[1/4] PCI/AER: Return approrpiate value when AER is not supported

Message ID 20171219210643.24615-1-keith.busch@intel.com
State Accepted
Headers show
Series
  • [1/4] PCI/AER: Return approrpiate value when AER is not supported
Related show

Commit Message

Keith Busch Dec. 19, 2017, 9:06 p.m.
Getting the AER information is documented to return 0 when it failed to
get the information.

Signed-off-by: Keith Busch <keith.busch@intel.com>
---
 drivers/pci/pcie/aer/aerdrv_core.c | 2 +-
 1 file changed, 1 insertion(+), 1 deletion(-)

Comments

Bjorn Helgaas Dec. 21, 2017, 1:04 a.m. | #1
s/approrpiate/appropriate/

(But maybe should be restated altogether, see below.)

On Tue, Dec 19, 2017 at 02:06:40PM -0700, Keith Busch wrote:
> Getting the AER information is documented to return 0 when it failed to
> get the information.

I think this case is either impossible (if we only call this function
for devices known to support AER), or it fixes an actual bug (the
caller would call aer_print_error() when it shouldn't, and potentially
print garbage).  Right?

If the former, I vote for removing the test.  If the latter, the
changelog should mention that it fixes a bug.

> Signed-off-by: Keith Busch <keith.busch@intel.com>
> ---
>  drivers/pci/pcie/aer/aerdrv_core.c | 2 +-
>  1 file changed, 1 insertion(+), 1 deletion(-)
> 
> diff --git a/drivers/pci/pcie/aer/aerdrv_core.c b/drivers/pci/pcie/aer/aerdrv_core.c
> index 744805232155..ea0dc1cc7fc7 100644
> --- a/drivers/pci/pcie/aer/aerdrv_core.c
> +++ b/drivers/pci/pcie/aer/aerdrv_core.c
> @@ -660,7 +660,7 @@ static int get_device_error_info(struct pci_dev *dev, struct aer_err_info *info)
>  
>  	/* The device might not support AER */
>  	if (!pos)
> -		return 1;
> +		return 0;
>  
>  	if (info->severity == AER_CORRECTABLE) {
>  		pci_read_config_dword(dev, pos + PCI_ERR_COR_STATUS,
> -- 
> 2.13.6
>
Dongdong Liu Dec. 21, 2017, 3:53 a.m. | #2
Current code APEI AER and native AER seems a little different.
APEI AER ,the device must have AER capability, then can do recovery.
Native AER seems the device under the ROOT PORT can do not have the
AER capability.
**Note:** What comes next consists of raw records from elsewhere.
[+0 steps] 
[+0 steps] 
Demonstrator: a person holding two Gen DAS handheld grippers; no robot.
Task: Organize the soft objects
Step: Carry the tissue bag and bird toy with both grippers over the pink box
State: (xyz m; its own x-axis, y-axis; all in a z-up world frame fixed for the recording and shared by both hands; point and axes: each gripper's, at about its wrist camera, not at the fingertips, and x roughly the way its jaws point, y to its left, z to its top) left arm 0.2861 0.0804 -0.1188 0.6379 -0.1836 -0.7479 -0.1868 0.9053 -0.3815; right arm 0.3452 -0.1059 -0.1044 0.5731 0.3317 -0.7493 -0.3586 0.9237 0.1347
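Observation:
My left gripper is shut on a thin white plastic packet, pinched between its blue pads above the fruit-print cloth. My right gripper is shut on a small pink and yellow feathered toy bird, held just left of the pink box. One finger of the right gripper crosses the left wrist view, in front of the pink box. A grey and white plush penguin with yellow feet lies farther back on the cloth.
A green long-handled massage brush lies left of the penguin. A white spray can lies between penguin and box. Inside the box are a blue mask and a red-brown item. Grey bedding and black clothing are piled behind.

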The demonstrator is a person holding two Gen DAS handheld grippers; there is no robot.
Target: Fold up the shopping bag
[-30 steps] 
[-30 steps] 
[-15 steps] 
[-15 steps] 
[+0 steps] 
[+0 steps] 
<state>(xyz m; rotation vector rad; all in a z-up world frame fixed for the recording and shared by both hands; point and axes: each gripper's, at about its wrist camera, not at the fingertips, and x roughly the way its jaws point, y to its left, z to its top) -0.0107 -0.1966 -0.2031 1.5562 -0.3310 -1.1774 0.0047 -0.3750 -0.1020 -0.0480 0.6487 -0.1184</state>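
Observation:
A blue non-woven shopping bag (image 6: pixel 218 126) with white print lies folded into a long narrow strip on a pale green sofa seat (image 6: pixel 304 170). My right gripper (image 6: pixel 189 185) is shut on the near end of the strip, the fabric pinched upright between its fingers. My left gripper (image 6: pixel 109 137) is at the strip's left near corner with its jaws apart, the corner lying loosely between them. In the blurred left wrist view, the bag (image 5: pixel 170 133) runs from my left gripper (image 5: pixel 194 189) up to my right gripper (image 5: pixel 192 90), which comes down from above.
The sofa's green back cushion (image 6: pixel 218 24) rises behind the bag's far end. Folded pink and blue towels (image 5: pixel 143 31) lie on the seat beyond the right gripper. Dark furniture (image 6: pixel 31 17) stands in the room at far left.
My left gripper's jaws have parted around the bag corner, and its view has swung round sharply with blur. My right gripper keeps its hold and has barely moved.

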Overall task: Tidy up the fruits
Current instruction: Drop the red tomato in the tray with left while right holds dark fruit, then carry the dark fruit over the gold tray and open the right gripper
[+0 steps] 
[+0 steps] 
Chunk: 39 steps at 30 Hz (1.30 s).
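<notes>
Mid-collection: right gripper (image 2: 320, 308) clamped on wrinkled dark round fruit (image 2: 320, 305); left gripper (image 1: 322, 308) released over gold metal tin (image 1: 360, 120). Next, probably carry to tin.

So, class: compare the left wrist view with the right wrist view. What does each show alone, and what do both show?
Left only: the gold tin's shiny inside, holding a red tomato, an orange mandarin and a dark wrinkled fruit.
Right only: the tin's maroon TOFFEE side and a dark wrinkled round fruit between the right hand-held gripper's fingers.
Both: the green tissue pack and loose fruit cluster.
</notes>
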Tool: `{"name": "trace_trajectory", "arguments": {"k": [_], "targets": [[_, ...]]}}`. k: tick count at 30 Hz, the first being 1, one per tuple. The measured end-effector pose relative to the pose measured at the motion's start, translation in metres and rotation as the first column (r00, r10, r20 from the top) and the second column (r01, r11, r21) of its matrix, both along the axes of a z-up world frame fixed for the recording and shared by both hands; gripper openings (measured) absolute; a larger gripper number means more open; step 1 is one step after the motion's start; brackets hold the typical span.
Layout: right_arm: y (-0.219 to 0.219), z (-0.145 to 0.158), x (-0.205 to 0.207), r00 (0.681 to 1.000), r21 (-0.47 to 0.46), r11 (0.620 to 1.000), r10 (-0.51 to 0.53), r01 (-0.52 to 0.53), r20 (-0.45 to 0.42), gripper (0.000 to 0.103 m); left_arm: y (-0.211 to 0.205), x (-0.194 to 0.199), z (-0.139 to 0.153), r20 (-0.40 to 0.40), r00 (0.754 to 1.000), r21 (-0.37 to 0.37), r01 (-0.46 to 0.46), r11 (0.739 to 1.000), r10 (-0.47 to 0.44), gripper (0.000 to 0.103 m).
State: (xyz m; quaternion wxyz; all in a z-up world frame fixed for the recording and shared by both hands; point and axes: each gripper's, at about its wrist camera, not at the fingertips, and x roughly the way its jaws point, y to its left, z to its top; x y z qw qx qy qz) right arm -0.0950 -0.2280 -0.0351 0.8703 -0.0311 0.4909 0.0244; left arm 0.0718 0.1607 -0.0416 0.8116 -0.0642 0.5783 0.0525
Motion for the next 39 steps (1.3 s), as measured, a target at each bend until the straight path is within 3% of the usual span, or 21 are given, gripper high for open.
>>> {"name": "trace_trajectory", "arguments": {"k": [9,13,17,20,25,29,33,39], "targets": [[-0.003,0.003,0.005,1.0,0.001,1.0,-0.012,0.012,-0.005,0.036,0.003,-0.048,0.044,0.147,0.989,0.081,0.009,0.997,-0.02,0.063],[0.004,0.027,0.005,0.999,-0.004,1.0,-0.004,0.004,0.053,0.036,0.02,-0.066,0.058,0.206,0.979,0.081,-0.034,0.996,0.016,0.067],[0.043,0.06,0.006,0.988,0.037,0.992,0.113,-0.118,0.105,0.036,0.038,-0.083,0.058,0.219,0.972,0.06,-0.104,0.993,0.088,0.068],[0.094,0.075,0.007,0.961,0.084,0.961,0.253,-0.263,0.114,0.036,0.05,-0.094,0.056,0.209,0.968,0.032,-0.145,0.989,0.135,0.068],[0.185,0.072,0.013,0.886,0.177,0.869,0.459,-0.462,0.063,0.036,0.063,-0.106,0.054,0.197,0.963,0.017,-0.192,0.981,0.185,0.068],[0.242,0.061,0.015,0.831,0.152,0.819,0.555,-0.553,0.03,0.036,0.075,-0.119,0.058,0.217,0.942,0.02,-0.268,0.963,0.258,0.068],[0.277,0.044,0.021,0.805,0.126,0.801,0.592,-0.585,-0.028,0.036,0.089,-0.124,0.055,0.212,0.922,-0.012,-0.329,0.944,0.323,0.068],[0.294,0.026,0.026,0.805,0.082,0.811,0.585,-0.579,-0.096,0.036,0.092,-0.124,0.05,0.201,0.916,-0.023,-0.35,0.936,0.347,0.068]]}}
Current patch seems can fix the Inconsistency.
But as PCIe 4.0r1.0 6.2.5 Sequence of Device Error Signaling and Logging
Operations describe,It seems the device can implement the Device Status reg,
but do not have AER capability.So for such devices, can we use AER driver to
call device error handler callback to do recovery?

Thanks,
Dongdong
在 2017/12/21 9:04, Bjorn Helgaas 写道:
> s/approrpiate/appropriate/
>
> (But maybe should be restated altogether, see below.)
>
> On Tue, Dec 19, 2017 at 02:06:40PM -0700, Keith Busch wrote:
>> Getting the AER information is documented to return 0 when it failed to
>> get the information.
>
> I think this case is either impossible (if we only call this function
> for devices known to support AER), or it fixes an actual bug (the
> caller would call aer_print_error() when it shouldn't, and potentially
> print garbage).  Right?
>
> If the former, I vote for removing the test.  If the latter, the
> changelog should mention that it fixes a bug.
>
>> Signed-off-by: Keith Busch <keith.busch@intel.com>
>> ---
>>  drivers/pci/pcie/aer/aerdrv_core.c | 2 +-
>>  1 file changed, 1 insertion(+), 1 deletion(-)
>>
>> diff --git a/drivers/pci/pcie/aer/aerdrv_core.c b/drivers/pci/pcie/aer/aerdrv_core.c
>> index 744805232155..ea0dc1cc7fc7 100644
>> --- a/drivers/pci/pcie/aer/aerdrv_core.c
>> +++ b/drivers/pci/pcie/aer/aerdrv_core.c
>> @@ -660,7 +660,7 @@ static int get_device_error_info(struct pci_dev *dev, struct aer_err_info *info)
>>
>>  	/* The device might not support AER */
>>  	if (!pos)
>> -		return 1;
>> +		return 0;
>>
>>  	if (info->severity == AER_CORRECTABLE) {
>>  		pci_read_config_dword(dev, pos + PCI_ERR_COR_STATUS,
>> --
>> 2.13.6
>>
>
> .
>
Keith Busch Dec. 21, 2017, 2:59 p.m. | #3
On Wed, Dec 20, 2017 at 05:04:52PM -0800, Bjorn Helgaas wrote:
> On Tue, Dec 19, 2017 at 02:06:40PM -0700, Keith Busch wrote:
> > Getting the AER information is documented to return 0 when it failed to
> > get the information.
> 
> I think this case is either impossible (if we only call this function
> for devices known to support AER), or it fixes an actual bug (the
> caller would call aer_print_error() when it shouldn't, and potentially
> print garbage).  Right?
> 
> If the former, I vote for removing the test.  If the latter, the
> changelog should mention that it fixes a bug.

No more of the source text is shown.